|Born:||April 26, 1934|
Weston, West Virginia
|Died:||March 20, 2021 (aged 86)|
Morgantown, West Virginia
|High school:||Weston (WV)|
|NFL Draft:||1956 / Round: 3 / Pick: 36|
|Career NFL statistics|
|Player stats at NFL.com · PFR|
Frederick Mount Wyant Jr. (April 26, 1934 – March 20, 2021) was an American football quarterback who went on to serve as an American football official in the National Football League (NFL) for 27 years from 1966 through 1992, with 19 of those years (1971–1989) as a referee. Wyant originally wore number 75 as an official before switching to number 11, which he wore as a player, in 1983. (He also wore #11 from 1979 through 1981, when officials were numbered separately by position, instead of together as a pool).
Wyant was a three-sport star in football, baseball and basketball for Weston High School in Weston, West Virginia and later attended West Virginia University (WVU) from 1952 to 1955, where he became one of the greatest quarterbacks in Mountaineer history. He was starting quarterback in his freshman year at WVU. He ranks among the WVU career top ten in total offense (3,426), passing yardage (2,663), pass attempts (401), and touchdown passes (20). Wyant's record as a starter was 30–4 and led the Mountaineers to the 1954 Sugar Bowl. In addition to playing football at WVU, Wyant participated in one successful season of baseball, batting a percentage of .406. During his career at WVU, Wyant was a three time Academic All-American, earning his degree from WVU in Chemical Engineering.
Wyant would later have a career in the NFL as he was drafted in the third round (36th overall pick) of the 1956 NFL Draft by the Washington Redskins. He played one season for the Redskins, becoming a member of the Toronto Argonauts of the Canadian Football League (CFL) the following year where he played one season.

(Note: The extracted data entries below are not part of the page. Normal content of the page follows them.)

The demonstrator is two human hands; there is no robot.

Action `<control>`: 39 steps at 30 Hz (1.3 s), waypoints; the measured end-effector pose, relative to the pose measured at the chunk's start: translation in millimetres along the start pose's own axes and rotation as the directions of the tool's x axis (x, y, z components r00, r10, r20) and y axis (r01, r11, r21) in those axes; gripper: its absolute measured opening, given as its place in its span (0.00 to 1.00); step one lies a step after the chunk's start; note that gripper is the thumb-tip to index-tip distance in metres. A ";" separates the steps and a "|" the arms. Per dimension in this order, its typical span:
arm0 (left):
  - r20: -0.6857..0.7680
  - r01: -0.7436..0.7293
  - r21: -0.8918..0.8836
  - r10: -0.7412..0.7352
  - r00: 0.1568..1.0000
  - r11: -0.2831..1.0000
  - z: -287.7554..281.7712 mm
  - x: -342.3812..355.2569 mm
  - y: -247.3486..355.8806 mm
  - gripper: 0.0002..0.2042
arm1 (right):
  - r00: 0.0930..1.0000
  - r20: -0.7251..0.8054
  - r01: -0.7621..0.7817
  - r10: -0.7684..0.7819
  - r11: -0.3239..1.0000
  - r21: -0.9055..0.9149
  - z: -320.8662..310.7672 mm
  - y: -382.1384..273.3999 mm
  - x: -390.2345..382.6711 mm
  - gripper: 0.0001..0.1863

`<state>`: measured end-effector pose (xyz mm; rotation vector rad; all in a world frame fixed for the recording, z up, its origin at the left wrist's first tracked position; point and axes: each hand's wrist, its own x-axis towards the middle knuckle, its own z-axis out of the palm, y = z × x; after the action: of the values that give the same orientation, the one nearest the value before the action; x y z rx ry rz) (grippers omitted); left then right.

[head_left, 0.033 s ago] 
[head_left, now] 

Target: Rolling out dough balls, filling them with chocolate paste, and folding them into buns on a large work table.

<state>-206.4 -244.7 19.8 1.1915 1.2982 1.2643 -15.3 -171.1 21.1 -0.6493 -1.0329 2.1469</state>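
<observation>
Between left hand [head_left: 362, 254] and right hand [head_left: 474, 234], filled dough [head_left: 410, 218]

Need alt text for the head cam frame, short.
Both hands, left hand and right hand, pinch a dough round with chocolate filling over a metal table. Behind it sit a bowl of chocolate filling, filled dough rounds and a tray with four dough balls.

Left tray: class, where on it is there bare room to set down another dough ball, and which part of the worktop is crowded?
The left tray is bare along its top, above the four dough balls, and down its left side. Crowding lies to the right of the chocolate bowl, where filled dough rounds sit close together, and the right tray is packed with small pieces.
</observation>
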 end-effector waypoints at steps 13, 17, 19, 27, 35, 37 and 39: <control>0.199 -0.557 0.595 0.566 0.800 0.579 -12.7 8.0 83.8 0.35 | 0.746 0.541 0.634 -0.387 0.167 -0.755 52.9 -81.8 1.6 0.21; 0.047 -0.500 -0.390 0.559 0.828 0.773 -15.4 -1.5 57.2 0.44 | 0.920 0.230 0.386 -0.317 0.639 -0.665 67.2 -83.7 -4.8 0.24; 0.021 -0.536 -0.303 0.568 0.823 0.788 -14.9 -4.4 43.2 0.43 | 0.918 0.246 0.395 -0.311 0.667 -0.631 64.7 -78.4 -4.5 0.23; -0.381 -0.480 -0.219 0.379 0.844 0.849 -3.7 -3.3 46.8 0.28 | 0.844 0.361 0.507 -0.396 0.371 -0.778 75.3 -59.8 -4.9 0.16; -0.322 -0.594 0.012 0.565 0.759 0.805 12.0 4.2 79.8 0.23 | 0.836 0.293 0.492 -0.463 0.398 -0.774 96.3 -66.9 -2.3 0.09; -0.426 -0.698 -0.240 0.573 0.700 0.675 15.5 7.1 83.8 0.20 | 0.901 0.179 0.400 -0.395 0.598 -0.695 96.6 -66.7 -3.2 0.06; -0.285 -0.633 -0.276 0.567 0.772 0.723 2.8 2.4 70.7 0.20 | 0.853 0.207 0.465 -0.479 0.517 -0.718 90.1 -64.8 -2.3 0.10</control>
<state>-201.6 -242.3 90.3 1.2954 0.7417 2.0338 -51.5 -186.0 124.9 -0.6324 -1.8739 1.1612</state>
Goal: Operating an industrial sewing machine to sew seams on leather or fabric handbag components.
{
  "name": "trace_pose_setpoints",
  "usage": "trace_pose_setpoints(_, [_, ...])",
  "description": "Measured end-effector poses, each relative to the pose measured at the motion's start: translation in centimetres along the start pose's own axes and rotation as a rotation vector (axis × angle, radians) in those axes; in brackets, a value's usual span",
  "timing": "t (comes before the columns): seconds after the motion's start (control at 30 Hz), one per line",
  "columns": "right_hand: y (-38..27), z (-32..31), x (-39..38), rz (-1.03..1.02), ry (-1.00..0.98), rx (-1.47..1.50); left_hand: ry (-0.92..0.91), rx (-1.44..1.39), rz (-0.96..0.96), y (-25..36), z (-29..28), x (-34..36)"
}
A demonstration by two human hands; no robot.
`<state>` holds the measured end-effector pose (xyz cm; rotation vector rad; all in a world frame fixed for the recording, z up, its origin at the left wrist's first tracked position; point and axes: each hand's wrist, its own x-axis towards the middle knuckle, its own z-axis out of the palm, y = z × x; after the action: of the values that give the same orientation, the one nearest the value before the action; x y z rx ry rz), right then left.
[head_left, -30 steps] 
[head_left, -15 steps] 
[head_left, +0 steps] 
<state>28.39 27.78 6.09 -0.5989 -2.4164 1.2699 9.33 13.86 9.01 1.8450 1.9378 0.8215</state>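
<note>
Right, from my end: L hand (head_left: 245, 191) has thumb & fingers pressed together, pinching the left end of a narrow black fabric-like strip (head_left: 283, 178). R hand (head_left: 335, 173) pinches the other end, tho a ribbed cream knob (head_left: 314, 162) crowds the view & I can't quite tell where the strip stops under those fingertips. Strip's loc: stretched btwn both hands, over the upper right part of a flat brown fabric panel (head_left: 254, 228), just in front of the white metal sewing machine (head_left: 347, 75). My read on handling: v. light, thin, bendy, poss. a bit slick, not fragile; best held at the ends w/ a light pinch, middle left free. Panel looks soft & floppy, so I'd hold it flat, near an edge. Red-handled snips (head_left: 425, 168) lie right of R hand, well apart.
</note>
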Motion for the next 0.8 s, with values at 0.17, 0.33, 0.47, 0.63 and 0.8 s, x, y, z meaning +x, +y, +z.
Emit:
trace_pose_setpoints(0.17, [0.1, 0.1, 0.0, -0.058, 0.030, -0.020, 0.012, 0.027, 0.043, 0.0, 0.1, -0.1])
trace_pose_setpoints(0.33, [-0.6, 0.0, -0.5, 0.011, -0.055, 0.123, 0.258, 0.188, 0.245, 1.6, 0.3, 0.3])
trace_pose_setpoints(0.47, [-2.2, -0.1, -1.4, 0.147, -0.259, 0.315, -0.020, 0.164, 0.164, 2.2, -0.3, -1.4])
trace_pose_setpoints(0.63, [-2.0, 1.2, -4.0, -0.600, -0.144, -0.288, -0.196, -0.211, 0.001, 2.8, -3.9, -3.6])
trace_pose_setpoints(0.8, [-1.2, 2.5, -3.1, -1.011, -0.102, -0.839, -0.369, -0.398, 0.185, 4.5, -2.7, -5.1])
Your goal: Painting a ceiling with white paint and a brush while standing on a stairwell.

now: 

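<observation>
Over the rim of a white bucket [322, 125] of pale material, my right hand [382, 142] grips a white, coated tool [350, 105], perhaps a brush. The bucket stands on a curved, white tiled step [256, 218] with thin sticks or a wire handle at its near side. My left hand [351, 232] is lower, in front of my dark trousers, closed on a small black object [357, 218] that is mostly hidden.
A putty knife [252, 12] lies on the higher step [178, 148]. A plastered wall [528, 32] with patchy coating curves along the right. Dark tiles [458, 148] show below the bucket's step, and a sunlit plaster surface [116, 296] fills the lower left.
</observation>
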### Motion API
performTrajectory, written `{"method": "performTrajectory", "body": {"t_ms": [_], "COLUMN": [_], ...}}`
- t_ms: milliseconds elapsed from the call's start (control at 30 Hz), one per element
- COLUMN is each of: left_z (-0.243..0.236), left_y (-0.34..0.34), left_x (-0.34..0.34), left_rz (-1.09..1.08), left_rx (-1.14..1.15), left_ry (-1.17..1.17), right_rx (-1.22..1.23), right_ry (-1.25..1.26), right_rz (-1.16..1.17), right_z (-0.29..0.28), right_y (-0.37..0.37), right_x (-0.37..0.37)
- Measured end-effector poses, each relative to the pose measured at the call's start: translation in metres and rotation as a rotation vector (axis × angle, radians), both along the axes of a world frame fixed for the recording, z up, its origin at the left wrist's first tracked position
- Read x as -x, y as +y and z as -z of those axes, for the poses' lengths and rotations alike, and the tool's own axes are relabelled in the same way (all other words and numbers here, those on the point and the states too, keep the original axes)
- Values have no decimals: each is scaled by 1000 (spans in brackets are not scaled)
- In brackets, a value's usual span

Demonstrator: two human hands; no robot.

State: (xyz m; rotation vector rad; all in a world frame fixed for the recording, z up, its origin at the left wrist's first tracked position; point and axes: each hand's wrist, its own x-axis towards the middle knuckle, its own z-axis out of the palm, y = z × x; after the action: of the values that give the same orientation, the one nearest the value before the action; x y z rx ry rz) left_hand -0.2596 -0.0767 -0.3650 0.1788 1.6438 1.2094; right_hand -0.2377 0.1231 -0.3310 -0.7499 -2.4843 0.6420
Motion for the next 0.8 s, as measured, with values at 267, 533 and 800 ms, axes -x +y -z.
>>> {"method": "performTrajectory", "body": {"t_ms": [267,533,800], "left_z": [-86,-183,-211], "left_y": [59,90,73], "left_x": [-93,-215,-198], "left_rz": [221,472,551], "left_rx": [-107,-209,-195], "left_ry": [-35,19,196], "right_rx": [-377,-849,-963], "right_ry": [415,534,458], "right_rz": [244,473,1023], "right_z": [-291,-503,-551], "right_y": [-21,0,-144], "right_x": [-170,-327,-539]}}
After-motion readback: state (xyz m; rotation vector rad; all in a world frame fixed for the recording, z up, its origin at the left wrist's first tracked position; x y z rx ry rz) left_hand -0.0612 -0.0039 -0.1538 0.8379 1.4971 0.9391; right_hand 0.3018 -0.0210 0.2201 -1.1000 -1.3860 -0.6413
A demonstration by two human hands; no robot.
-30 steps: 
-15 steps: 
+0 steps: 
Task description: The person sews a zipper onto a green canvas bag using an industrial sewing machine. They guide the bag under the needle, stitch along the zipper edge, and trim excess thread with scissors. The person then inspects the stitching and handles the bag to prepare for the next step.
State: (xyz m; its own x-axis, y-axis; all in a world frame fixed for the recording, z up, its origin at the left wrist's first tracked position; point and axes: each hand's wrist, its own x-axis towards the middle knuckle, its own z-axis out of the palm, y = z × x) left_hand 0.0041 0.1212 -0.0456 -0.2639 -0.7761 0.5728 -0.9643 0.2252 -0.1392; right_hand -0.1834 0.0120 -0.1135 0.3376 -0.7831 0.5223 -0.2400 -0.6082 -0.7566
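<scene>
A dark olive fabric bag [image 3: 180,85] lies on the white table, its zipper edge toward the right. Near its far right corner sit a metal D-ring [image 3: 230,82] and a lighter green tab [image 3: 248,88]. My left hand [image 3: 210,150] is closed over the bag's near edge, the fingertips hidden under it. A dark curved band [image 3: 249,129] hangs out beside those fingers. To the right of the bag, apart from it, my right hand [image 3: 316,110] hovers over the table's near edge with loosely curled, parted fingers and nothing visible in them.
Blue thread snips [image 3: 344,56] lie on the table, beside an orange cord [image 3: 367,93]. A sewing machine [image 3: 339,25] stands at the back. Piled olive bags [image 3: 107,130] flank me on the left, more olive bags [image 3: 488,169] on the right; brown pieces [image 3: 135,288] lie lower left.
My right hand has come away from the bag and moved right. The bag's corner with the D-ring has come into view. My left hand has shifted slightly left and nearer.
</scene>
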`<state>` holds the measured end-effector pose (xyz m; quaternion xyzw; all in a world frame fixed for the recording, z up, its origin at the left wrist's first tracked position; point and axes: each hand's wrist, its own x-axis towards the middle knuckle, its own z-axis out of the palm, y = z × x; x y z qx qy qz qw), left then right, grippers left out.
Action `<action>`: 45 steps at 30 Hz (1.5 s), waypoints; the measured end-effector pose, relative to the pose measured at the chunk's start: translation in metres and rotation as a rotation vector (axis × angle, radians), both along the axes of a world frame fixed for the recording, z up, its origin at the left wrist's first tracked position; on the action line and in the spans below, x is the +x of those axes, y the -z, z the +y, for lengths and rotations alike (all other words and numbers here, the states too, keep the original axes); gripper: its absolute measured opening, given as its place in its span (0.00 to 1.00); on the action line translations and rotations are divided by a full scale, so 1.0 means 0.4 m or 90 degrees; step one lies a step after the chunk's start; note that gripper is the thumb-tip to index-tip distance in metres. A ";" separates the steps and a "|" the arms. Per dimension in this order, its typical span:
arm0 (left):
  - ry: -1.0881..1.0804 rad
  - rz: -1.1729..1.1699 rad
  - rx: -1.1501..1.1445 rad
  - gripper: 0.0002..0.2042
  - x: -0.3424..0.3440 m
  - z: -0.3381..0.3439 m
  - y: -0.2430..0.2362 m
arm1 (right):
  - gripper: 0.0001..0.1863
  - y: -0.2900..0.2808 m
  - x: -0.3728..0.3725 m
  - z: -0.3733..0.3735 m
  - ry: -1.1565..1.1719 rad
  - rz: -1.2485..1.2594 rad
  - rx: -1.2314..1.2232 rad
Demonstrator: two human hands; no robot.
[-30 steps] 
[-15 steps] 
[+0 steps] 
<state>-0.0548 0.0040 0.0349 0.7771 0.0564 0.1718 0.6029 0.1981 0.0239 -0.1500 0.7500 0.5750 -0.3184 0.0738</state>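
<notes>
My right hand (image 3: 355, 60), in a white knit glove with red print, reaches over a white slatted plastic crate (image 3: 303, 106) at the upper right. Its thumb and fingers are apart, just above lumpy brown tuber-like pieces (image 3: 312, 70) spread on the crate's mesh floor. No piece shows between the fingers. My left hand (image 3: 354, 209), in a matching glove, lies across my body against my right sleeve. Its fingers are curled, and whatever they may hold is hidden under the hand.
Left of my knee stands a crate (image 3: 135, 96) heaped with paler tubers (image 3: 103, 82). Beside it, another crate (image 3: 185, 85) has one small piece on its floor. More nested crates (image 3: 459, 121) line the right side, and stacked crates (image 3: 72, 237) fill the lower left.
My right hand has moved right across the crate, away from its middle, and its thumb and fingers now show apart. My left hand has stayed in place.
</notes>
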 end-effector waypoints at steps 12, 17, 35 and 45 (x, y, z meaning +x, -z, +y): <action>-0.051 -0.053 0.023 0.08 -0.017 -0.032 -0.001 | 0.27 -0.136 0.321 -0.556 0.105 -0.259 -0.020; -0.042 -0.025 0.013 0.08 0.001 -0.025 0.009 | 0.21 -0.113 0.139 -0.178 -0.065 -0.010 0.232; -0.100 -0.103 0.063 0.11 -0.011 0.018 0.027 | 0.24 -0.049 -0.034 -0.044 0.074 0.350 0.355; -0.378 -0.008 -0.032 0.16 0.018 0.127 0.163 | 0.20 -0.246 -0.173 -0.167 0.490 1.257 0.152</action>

Following his playing days, Wyant worked as a high school and small college football official for three years, then as a major college football official for five years, before becoming an official in the NFL as a line judge in 1966. Wyant was promoted to referee in 1971 upon the retirement of Walt Fitzgerald. Along with fellow veteran referee Ben Dreith, he was demoted to line judge in 1990 and retired from officiating two years later.
Wyant was notable for his perspective of the NFL as outlined in Rene A. Henry's book, "Offsides." Wyant was the referee in the 1981 AFC divisional playoff game between Miami and San Diego, a game won by the Chargers, 41–38 in overtime. This game would become known in NFL lore as "The Epic in Miami".
Wyant and his wife Dolores, resided in Morgantown, West Virginia. They had three children and three grandchildren. After months of deteriorating health, Wyant died March 20, 2021, at the age of 86.